Material provided
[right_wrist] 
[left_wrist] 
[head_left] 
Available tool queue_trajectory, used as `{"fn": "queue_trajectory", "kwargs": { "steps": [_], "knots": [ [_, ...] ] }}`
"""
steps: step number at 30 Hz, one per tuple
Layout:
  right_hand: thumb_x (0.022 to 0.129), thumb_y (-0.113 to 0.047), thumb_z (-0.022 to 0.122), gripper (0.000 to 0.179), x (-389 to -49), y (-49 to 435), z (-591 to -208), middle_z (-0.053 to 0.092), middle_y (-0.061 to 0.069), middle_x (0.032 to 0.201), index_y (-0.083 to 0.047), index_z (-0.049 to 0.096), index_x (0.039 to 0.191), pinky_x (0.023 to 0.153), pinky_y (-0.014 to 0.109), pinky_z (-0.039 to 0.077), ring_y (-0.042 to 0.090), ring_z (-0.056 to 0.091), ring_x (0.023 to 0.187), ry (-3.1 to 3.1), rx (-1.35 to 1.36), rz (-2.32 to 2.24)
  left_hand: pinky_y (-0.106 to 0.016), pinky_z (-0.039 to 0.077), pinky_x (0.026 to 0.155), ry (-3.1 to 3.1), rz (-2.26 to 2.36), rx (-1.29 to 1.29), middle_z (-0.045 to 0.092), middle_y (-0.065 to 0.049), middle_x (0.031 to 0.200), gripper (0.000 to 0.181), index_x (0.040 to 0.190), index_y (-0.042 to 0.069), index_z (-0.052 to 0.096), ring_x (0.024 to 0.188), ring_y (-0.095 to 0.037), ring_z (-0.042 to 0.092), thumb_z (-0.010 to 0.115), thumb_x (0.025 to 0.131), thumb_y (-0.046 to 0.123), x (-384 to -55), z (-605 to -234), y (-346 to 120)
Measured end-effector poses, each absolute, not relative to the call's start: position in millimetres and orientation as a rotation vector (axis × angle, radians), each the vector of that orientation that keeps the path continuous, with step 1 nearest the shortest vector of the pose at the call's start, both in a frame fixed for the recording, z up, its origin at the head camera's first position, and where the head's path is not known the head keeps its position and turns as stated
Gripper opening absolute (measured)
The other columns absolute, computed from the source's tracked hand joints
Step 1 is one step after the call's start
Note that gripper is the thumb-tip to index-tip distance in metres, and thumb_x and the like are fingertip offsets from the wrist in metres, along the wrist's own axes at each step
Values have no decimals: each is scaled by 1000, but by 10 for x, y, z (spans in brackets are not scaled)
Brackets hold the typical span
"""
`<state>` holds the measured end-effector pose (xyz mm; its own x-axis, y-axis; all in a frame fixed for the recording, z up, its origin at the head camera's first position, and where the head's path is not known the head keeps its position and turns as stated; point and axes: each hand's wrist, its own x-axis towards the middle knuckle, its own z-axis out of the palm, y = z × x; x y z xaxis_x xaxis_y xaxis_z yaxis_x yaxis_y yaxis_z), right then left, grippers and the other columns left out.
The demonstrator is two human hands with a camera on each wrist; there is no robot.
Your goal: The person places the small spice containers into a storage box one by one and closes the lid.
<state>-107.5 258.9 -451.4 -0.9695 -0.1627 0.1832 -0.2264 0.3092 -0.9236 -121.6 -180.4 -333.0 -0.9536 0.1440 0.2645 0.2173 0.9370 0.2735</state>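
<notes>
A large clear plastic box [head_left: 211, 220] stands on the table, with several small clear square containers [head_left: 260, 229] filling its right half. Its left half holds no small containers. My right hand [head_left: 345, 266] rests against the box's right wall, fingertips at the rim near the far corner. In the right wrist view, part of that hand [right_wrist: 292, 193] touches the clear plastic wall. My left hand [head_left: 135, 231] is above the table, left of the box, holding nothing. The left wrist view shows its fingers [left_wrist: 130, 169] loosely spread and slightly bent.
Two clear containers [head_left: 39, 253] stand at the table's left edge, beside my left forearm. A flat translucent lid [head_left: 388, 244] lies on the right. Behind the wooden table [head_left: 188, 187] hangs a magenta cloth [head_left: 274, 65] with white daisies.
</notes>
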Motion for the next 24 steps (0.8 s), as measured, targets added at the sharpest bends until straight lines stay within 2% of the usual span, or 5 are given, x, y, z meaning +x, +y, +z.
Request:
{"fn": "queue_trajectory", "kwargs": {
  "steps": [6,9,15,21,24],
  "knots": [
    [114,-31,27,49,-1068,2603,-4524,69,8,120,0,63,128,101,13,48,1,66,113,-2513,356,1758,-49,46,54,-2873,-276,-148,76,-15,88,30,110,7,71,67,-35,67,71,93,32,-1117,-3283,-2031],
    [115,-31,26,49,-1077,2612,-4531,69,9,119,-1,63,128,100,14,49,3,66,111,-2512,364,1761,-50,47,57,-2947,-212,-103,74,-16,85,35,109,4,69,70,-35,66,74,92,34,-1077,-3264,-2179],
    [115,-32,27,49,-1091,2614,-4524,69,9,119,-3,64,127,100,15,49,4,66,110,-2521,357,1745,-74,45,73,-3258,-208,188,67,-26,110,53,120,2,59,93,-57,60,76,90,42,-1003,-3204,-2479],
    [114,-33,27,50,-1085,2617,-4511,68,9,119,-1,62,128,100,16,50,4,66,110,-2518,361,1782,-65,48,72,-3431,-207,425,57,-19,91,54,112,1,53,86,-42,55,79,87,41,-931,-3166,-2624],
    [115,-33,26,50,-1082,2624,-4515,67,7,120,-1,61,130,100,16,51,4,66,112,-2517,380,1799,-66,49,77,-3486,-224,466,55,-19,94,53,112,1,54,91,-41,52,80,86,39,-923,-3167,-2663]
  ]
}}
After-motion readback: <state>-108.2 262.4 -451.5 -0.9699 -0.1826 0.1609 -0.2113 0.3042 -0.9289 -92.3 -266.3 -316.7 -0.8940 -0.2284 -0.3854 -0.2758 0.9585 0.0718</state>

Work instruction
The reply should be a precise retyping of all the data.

Solution to the problem
[right_wrist] 
[left_wrist] 
[head_left] 
Available tool queue_trajectory, used as `{"fn": "queue_trajectory", "kwargs": { "steps": [_], "knots": [ [_, ...] ] }}`
"""
steps: step number at 30 Hz, one per tuple
Layout:
  right_hand: thumb_x (0.022 to 0.129), thumb_y (-0.113 to 0.047), thumb_z (-0.022 to 0.122), gripper (0.000 to 0.179), x (-389 to -49), y (-49 to 435), z (-591 to -208), middle_z (-0.053 to 0.092), middle_y (-0.061 to 0.069), middle_x (0.032 to 0.201), index_y (-0.083 to 0.047), index_z (-0.049 to 0.096), index_x (0.039 to 0.191), pinky_x (0.023 to 0.153), pinky_y (-0.014 to 0.109), pinky_z (-0.039 to 0.077), ring_y (-0.042 to 0.090), ring_z (-0.056 to 0.091), ring_x (0.023 to 0.187), ry (-3.1 to 3.1), rx (-1.35 to 1.36), rz (-2.32 to 2.24)
  left_hand: pinky_y (-0.106 to 0.016), pinky_z (-0.039 to 0.077), pinky_x (0.026 to 0.155), ry (-3.1 to 3.1), rz (-2.26 to 2.36), rx (-1.29 to 1.29), middle_z (-0.045 to 0.092), middle_y (-0.065 to 0.049), middle_x (0.031 to 0.200), gripper (0.000 to 0.181), index_x (0.040 to 0.190), index_y (-0.042 to 0.069), index_z (-0.052 to 0.096), ring_x (0.024 to 0.188), ring_y (-0.095 to 0.037), ring_z (-0.042 to 0.092), thumb_z (-0.010 to 0.115), thumb_x (0.025 to 0.131), thumb_y (-0.046 to 0.123), x (-384 to -55), z (-605 to -234), y (-346 to 120)
Measured end-effector poses, each absolute, not relative to the call's start: position in millimetres and orientation as a rotation vector (axis × angle, radians), each the vector of that orientation that keeps the path continuous, with step 1 nearest the shortest vector of the pose at the call's start, both in a frame fixed for the recording, z up, its origin at the head camera's first position, and where the head's path is not known the head keeps its position and turns as stated
Gripper opening absolute (measured)
The other columns absolute, computed from the source's tracked hand joints
Step 1 is one step after the call's start
Note that gripper is the thumb-tip to index-tip distance in metres, and thumb_x and the like are fingertip offsets from the wrist in metres, along the wrist's own axes at each step
Values have no decimals: each is scaled by 1000, but by 10 for x, y, z (spans in brackets are not scaled)
Brackets hold the typical span
"""
`<state>` holds the measured end-effector pose (xyz mm; its own x-axis, y-axis; all in a frame fixed for the recording, z up, its origin at the head camera's first position, and where the head's path is not known the head keeps its position and turns as stated; point and axes: each hand's wrist, its own x-axis towards the middle knuckle, its own z-axis out of the palm, y = z × x; x y z xaxis_x xaxis_y xaxis_z yaxis_x yaxis_y yaxis_z), right then left, grippers and the other columns left out.
The demonstrator is two human hands with a camera on each wrist; there is no robot.
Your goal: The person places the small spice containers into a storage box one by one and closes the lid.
<state>-107.5 258.9 -451.4 -0.9695 -0.1627 0.1832 -0.2264 0.3092 -0.9236 -121.6 -180.4 -333.0 -0.9536 0.1440 0.2645 0.2173 0.9370 0.2735</state>
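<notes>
A large clear plastic box [head_left: 211, 220] stands on the table, with several small clear square containers [head_left: 260, 229] filling its right half. Its left half holds no small containers. My right hand [head_left: 345, 266] rests against the box's right wall, fingertips at the rim near the far corner. In the right wrist view, part of that hand [right_wrist: 292, 193] touches the clear plastic wall. My left hand [head_left: 135, 231] is above the table, left of the box, holding nothing. The left wrist view shows its fingers [left_wrist: 130, 169] loosely spread and slightly bent.
Two clear containers [head_left: 39, 253] stand at the table's left edge, beside my left forearm. A flat translucent lid [head_left: 388, 244] lies on the right. Behind the wooden table [head_left: 188, 187] hangs a magenta cloth [head_left: 274, 65] with white daisies.
</notes>
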Motion for the next 24 steps (0.8 s), as measured, targets added at the sharpest bends until straight lines stay within 2% of the usual span, or 5 are given, x, y, z meaning +x, +y, +z.
Request:
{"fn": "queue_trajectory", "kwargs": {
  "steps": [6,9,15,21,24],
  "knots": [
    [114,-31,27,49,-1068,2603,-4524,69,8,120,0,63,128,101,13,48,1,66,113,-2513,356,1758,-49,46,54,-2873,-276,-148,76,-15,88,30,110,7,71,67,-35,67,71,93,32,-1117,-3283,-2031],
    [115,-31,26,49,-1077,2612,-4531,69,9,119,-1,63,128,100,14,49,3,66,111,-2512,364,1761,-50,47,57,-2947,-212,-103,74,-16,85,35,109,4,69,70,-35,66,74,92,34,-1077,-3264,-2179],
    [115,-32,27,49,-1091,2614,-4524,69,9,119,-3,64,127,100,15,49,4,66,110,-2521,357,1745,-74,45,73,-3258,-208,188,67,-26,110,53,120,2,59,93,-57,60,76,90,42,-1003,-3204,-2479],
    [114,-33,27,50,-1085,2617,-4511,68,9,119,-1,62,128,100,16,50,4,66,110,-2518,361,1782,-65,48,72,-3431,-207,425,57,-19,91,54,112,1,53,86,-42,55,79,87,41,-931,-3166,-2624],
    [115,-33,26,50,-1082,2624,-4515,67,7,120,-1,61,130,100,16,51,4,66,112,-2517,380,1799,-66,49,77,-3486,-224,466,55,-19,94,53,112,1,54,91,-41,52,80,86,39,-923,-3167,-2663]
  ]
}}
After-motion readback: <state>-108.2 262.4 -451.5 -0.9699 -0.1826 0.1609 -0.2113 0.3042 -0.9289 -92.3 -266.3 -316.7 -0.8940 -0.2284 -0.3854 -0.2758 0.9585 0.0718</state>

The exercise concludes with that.